Given data below:

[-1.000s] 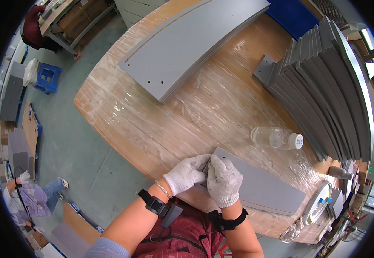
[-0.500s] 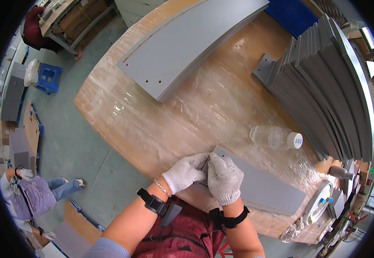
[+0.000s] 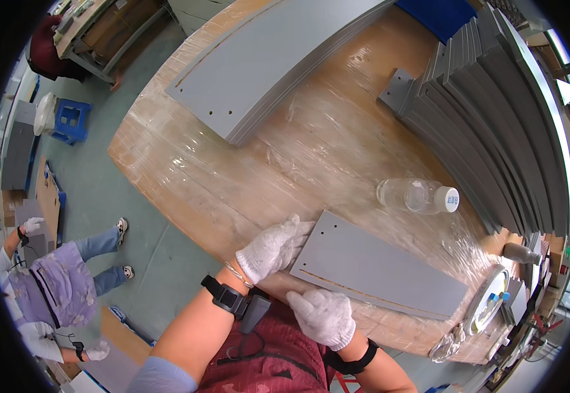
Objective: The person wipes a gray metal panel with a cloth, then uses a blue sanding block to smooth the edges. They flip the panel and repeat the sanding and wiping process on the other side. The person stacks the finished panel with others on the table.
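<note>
A grey panel (image 3: 380, 267) with small holes at its left end and a brown groove along its near edge lies on the wrapped table in front of me. My left hand (image 3: 270, 249), in a white knit glove, rests against the panel's left end with its fingers stretched out. Just off the near edge is my right hand (image 3: 323, 317), gloved too, its fingers curled in; whatever they hold, if anything, is hidden. Beyond the panel a clear bottle (image 3: 411, 196) with a white cap lies on its side.
Stacked grey panels (image 3: 258, 65) lie at the far side, and a tall row of grey panels (image 3: 475, 111) stands at the right. A round white lid (image 3: 486, 301) sits at the right end of the plastic-wrapped table (image 3: 232, 190). Another person (image 3: 55, 281) is at the left.
My hands have parted: the right drew back toward me off the panel, uncovering its holes and groove. The left fingers have straightened. The person at the left has shifted.
</note>
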A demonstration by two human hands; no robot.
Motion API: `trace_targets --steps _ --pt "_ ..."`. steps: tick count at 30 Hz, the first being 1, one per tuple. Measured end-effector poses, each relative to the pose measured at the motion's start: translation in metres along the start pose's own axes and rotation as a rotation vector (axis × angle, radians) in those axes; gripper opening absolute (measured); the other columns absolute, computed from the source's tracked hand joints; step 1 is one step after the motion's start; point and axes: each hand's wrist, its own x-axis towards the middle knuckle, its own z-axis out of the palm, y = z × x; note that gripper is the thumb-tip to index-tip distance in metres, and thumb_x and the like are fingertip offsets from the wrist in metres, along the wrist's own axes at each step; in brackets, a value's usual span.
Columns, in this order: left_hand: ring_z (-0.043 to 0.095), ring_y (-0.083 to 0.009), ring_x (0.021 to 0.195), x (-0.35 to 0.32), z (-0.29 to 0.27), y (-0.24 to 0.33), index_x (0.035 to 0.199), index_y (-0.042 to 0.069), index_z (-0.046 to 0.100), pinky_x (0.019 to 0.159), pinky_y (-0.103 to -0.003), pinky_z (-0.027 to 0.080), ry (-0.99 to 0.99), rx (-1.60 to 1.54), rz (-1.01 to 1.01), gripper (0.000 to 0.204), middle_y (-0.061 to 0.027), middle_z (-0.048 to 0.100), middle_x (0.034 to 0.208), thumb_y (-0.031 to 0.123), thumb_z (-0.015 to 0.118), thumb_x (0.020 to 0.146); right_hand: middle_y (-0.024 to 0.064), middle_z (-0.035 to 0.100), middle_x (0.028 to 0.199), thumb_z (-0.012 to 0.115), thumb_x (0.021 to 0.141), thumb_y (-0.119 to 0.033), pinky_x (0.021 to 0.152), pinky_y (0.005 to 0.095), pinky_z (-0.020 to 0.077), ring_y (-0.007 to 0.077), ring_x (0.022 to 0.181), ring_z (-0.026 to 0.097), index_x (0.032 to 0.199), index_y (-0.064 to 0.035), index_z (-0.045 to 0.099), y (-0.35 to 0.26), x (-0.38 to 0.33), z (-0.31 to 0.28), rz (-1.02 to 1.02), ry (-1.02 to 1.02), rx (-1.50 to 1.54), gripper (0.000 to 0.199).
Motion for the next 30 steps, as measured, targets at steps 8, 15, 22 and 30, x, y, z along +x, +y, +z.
trace_targets --steps 8,15,22,30 --pt "0.054 -0.0292 0.129 -0.003 0.001 0.0 0.148 -0.005 0.042 0.111 -0.043 0.043 0.148 0.106 0.044 0.08 -0.0199 0.054 0.143 0.06 0.047 0.102 0.0067 0.063 0.078 0.068 0.087 -0.017 0.057 0.0414 0.0538 0.028 0.068 0.068 0.112 -0.0156 0.067 0.046 0.033 -0.002 0.444 0.331 -0.138 0.025" --pt "0.065 -0.0251 0.114 0.0 0.004 -0.005 0.133 -0.006 0.056 0.101 -0.038 0.052 0.288 0.288 0.169 0.041 -0.0139 0.066 0.125 0.015 0.06 0.099 0.0105 0.071 0.09 0.07 0.088 -0.013 0.068 0.0404 0.0568 0.031 0.08 0.07 0.108 -0.0151 0.073 0.186 -0.136 -0.06 1.009 0.97 -0.405 0.02" --pt "0.063 -0.0175 0.104 0.013 0.027 -0.01 0.122 -0.004 0.062 0.095 -0.032 0.051 0.51 0.604 0.304 0.03 -0.0087 0.068 0.115 0.003 0.059 0.094 0.0154 0.074 0.108 0.065 0.093 -0.018 0.088 0.0423 0.0557 0.0327 0.096 0.071 0.109 -0.0087 0.074 0.273 -0.295 -0.112 1.507 0.905 -0.473 0.021" --pt "0.059 -0.0158 0.102 0.033 0.031 0.001 0.134 -0.001 0.057 0.095 -0.029 0.048 0.713 1.306 0.296 0.049 -0.008 0.063 0.12 0.005 0.071 0.088 0.0188 0.075 0.108 0.066 0.096 -0.017 0.088 0.0364 0.055 0.0306 0.097 0.073 0.114 -0.0009 0.073 0.258 -0.363 -0.177 1.265 1.141 -0.216 0.025"
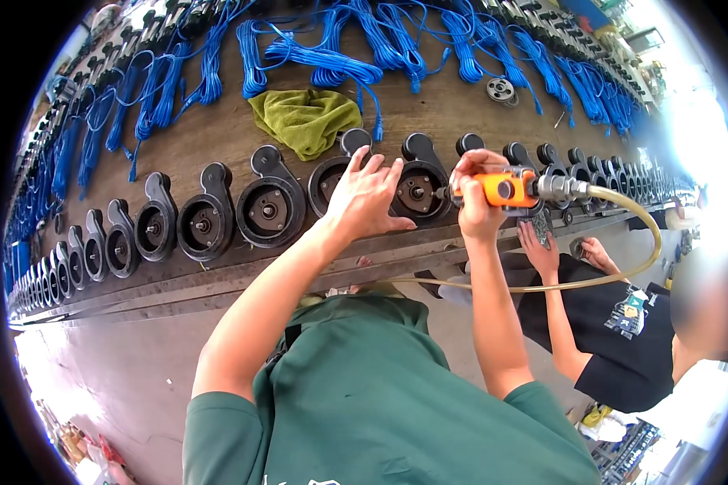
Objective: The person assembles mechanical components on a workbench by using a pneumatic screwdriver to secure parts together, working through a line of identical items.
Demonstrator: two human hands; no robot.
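The long brown wooden table [218, 137] carries a row of round black cast-metal housings with curved outlet necks along its near edge. The left hand [370, 196] lies palm-down with fingers spread apart on the black cast-metal housing [418, 190] near the middle of the row, holding nothing in a grip but pressing against its left rim. The right hand [475, 194] is closed around the orange-bodied pneumatic screwdriver [505, 189], which is held horizontally with its tip pointing left into the centre of the same housing. A beige air hose [651, 234] leaves the metal fitting at the right end of the tool and loops down and back below the near edge of the table. A crumpled green cloth [305, 119] lies behind the row, toward the middle of the table. Bundles of coiled blue cable [332, 61] run along the far edge. To the right, a second person in a black shirt [623, 339] rests both hands at the near edge of the table.
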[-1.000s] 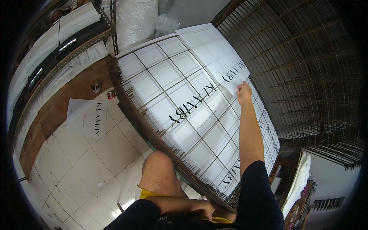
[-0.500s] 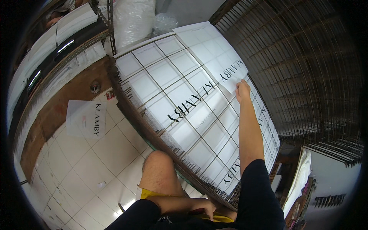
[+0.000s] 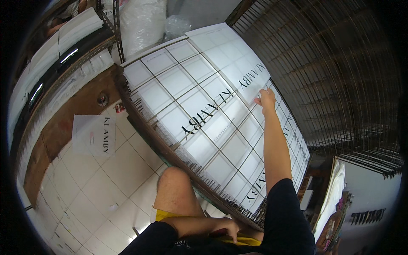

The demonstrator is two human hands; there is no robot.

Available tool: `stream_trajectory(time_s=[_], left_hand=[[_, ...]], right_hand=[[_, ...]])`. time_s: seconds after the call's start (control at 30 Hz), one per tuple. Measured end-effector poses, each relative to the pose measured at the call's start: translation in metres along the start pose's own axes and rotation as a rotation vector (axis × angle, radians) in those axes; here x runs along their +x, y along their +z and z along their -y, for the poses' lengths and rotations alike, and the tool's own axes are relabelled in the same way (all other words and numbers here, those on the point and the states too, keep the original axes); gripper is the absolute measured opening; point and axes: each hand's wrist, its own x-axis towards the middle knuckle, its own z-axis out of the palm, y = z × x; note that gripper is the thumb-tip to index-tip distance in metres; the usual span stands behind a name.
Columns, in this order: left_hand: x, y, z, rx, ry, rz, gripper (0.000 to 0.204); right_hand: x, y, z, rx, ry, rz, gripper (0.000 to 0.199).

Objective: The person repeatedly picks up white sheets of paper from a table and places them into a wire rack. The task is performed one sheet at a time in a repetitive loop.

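My right hand (image 3: 267, 101) reaches out over the wire rack (image 3: 183, 100), at the near corner of a translucent white bag-like sheet (image 3: 231, 53) with black lettering. Its thumb and fingers are apart, and the sheet lies on top of the wires. Under the wire grid, more white sheets (image 3: 165, 100) with black print show through. Down in my lap, my left hand (image 3: 230, 229) has its fingers bent beside a dark red thing (image 3: 219, 232); what it holds is mostly hidden.
Raised wire racks (image 3: 340, 72) lean up at the right. Another printed sheet (image 3: 91, 135) lies at the left, partly over the tiled floor (image 3: 123, 170). A shelf with white stacks (image 3: 80, 27) and a large plastic-wrapped white bundle (image 3: 142, 27) stand at the back left.
The sheet's near corner, pinched and slightly lifted before, has settled onto the rack. My right hand's fingers have let go and spread. My left hand stays in my lap.
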Motion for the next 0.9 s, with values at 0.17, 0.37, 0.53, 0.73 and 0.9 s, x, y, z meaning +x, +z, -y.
stream_trajectory(time_s=[0.17, 0.37, 0.53, 0.73, 0.9], left_hand=[[-0.014, -0.007, -0.009, 0.073, -0.020, -0.026, 0.066], [-0.004, 0.003, 0.008, 0.011, -0.016, -0.009, 0.065], [0.007, 0.011, 0.013, 0.113, -0.101, 0.072, 0.069], [0.007, 0.020, 0.022, 0.236, -0.272, -0.058, 0.064], [0.009, 0.030, 0.036, 0.239, -0.421, -0.050, 0.060]], right_hand=[[-0.058, -0.064, -0.008, -0.415, -0.575, -0.201, 0.049], [-0.158, -0.215, -0.054, -0.502, -0.507, -0.248, 0.048], [-0.240, -0.379, -0.123, -0.538, -0.323, -0.641, 0.040], [-0.357, -0.514, -0.168, -0.972, -0.249, -1.124, 0.032], [-0.419, -0.565, -0.238, -1.072, -0.150, -1.057, 0.043]])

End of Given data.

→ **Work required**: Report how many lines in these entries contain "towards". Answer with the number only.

→ **Task output**: 2